SILVER SPRING, Md, October 28, 2012 – Children constantly grow, develop and change, and at no point do they do all of that faster than the first two years of life.  And while we, as parents, cannot wait for the next milestone, we can often become frustrated when routines go out the window and new skills complicate life.

Once your baby hits the one-year mark, they cross the line from infant to toddler, a developmental phase that is considered to last until he turns 3. While we spend their months as an infant doting on them and gently introducing the world to them, the toddler years are the time when children start testing the boundaries of what is possible, both in what they are capable of doing and what they are allowed to do.

As parents, it is incumbent upon us to change the way we think about our interaction with our children and our expectations upon them. During this phase children learn rapidly and can easily surprise the adults they interact with, and many of the routines and patterns that parents have used to get by begin to change. Many toddlers go from 2 naps to 1, many increase the amount they will eat and drink and how frequently they want to eat or drink. Self-feeding becomes established and moves from finger foods to the use of a spoon. Bottles become sippy cups. The number of diapers a day changes, and some early-birds even start showing the first signs of being ready to potty-train.

You may no longer be struggling with a baby that wakes up all night, but you may now have a baby who will not go to bed. Indistinct crying has given way to trying to decode the meaning in the jumble of sounds that routinely fall from your child’s mouth, and those first steps may have progressed to scaling furniture. 

While some transitions baby will make on his own, some you may need to assist him with. Introducing a sippy cup instead of a bottle is better for the alignment of those cute little teeth that are coming in, but not all babies want to make the switch. Similarly, pacifiers can be a constant companion for some babies, but they can also cause dental issues.

Primary, or baby teeth, may only be temporary, but teaching your child good oral hygeine skills early is important. Photo by Daniel Schwen.

If the old routine is not working any more, or is becoming a fight, assess what changes your baby has made and try to adapt to them. Maybe skip the first nap of the day in favor of one at mid-day. Allow your baby to snack (healthily) throughout the day if he refuses to eat larger portions at your designated meal times. If he pushes away a spoon when you try to feed him, let him hold the spoon and try to do it himself. If he fights diaper changes, try slip-on or pull-up varieties to see if he responds better to being treated more like a “big kid.”

As babies become toddlers they want to do things themselves. Photo by Jenny Cu. Click to enlarge

This is also the time when you start having to practice being the parent, to set guidelines and boundaries.  The toddler years is the time to introduce the concepts of discipline and good habits, as behavior patterns set early can be hard to change later. Teaching your little one to put away his toys now will save you many fights down the road. And the toddler years are known for tantrums; the name “terrible twos” did not come about for no reason.  

Ultimately, parents need to recognize that each stage has its own sets of challenges. Some may come in the form of a change in daily life, others may come with tears and stomping feet.  Remember that each child is different and progresses in his own way down the developmental paths of gross motor, fine motor, vision, hearing & speech, and social skills. Your child may be a chatter box before his playmates or maybe he develops his coordination sooner. If you have concerns that your toddler is still acting too baby-ish, ask your doctor.

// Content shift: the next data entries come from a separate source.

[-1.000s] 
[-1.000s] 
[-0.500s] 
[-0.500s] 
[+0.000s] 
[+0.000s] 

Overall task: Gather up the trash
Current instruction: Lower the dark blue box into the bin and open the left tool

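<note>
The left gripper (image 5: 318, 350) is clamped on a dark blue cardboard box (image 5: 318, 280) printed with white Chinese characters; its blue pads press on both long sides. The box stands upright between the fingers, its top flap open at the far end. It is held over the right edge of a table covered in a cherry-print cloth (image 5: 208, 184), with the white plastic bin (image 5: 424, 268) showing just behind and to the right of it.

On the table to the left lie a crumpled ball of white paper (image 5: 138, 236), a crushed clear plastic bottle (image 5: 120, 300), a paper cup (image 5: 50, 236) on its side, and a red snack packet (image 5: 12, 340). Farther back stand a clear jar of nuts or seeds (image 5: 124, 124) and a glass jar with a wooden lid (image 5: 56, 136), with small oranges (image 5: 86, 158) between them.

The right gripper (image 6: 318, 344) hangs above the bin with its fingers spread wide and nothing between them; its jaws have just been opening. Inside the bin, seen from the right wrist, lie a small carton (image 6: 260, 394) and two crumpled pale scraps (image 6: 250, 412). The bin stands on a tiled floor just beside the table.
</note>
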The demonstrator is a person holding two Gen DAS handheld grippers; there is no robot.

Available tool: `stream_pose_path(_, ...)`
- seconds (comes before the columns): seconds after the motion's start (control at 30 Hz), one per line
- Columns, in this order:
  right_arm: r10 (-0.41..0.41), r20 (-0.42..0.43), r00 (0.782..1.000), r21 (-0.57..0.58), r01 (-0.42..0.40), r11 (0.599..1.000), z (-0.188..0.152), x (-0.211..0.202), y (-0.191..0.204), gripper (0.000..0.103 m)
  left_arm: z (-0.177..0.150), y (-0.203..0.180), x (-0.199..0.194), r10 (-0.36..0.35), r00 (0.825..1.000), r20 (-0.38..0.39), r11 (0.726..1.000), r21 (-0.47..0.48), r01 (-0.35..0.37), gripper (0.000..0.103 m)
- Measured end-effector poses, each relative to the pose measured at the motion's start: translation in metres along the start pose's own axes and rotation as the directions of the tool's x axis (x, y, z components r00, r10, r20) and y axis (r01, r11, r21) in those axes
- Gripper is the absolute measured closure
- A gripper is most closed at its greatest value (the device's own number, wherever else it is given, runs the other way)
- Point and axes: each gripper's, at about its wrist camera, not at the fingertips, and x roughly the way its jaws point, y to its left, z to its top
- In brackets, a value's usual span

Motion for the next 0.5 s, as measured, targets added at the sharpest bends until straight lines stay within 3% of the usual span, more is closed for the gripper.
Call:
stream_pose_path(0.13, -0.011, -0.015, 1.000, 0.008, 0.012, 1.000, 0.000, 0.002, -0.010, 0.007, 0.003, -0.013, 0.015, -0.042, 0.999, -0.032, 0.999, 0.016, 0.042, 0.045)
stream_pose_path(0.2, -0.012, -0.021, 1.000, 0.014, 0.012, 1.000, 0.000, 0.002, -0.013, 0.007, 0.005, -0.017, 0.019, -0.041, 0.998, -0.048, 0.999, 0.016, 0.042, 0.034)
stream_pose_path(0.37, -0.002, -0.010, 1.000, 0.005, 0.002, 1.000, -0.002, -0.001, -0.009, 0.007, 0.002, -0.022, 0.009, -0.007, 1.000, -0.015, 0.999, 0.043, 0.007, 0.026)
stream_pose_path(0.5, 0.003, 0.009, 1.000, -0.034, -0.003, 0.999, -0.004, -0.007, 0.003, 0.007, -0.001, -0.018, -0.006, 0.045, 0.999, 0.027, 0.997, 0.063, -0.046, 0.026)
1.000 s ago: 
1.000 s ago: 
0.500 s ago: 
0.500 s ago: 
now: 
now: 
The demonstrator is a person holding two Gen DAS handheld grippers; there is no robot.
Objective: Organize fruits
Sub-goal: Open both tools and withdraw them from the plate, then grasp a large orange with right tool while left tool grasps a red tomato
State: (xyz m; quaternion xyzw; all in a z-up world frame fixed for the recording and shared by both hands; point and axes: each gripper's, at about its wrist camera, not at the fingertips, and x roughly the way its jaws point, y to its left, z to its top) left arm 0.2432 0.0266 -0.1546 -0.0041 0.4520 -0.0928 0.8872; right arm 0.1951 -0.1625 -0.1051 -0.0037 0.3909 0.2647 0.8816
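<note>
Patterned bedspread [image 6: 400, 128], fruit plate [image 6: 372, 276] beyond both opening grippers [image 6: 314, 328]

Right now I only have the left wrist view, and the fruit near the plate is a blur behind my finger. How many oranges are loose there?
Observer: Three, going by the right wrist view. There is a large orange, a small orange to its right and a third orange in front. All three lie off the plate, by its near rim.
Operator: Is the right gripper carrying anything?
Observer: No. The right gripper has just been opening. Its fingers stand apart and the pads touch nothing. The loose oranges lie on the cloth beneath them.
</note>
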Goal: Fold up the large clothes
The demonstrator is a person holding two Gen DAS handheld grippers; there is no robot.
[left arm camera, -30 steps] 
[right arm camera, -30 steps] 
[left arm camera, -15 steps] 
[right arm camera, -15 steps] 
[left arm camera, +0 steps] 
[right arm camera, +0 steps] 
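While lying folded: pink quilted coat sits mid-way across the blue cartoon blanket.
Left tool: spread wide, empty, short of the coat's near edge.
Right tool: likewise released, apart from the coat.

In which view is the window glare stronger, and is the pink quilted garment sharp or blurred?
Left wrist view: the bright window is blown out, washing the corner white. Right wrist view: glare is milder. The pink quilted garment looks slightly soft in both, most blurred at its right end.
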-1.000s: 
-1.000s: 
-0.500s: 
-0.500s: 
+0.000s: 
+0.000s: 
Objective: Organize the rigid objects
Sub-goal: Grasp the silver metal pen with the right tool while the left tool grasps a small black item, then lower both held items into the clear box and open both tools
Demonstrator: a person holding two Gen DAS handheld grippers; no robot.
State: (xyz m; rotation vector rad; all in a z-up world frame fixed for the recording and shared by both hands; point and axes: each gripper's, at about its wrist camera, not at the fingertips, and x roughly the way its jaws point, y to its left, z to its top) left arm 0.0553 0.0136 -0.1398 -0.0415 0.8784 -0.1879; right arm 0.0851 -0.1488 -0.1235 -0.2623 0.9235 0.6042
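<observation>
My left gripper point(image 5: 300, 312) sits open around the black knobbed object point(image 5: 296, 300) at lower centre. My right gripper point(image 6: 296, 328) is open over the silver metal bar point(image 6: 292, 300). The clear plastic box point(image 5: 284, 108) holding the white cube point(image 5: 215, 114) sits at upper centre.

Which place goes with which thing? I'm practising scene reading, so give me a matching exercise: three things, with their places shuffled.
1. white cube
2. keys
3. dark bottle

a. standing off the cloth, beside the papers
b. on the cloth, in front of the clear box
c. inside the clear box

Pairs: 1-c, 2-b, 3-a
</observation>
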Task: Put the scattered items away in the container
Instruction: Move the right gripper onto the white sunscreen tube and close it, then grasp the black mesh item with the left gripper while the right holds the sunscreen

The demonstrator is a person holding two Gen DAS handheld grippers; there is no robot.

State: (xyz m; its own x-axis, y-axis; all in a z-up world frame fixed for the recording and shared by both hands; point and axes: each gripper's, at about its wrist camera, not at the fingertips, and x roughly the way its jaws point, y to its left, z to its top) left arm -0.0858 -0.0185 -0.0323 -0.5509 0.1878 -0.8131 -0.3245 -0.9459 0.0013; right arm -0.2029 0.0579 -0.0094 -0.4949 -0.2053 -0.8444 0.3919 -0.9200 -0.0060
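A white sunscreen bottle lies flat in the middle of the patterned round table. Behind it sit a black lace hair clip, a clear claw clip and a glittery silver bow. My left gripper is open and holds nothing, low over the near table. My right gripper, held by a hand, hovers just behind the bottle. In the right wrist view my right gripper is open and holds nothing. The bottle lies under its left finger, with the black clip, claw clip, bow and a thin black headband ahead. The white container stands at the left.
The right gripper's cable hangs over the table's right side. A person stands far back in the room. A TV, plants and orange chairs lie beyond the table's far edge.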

The toddler years are often referred to as the “age of wonder” as your child greets every new experience with wide eyes. Try to enjoy these discoveries with him before time slips away and a rainbow is just another thing in the sky.

 

Follow Brighid on Twitter at @BrighidMoret and receive updates when new columns post on Facebook. Read more about first time parenting issues in Parenting the First Time Through at The Communities at The Washington Times.


This article is the copyrighted property of the writer and Communities @ WashingtonTimes.com. Written permission must be obtained before reprint in online or print media. REPRINTING TWTC CONTENT WITHOUT PERMISSION AND/OR PAYMENT IS THEFT AND PUNISHABLE BY LAW.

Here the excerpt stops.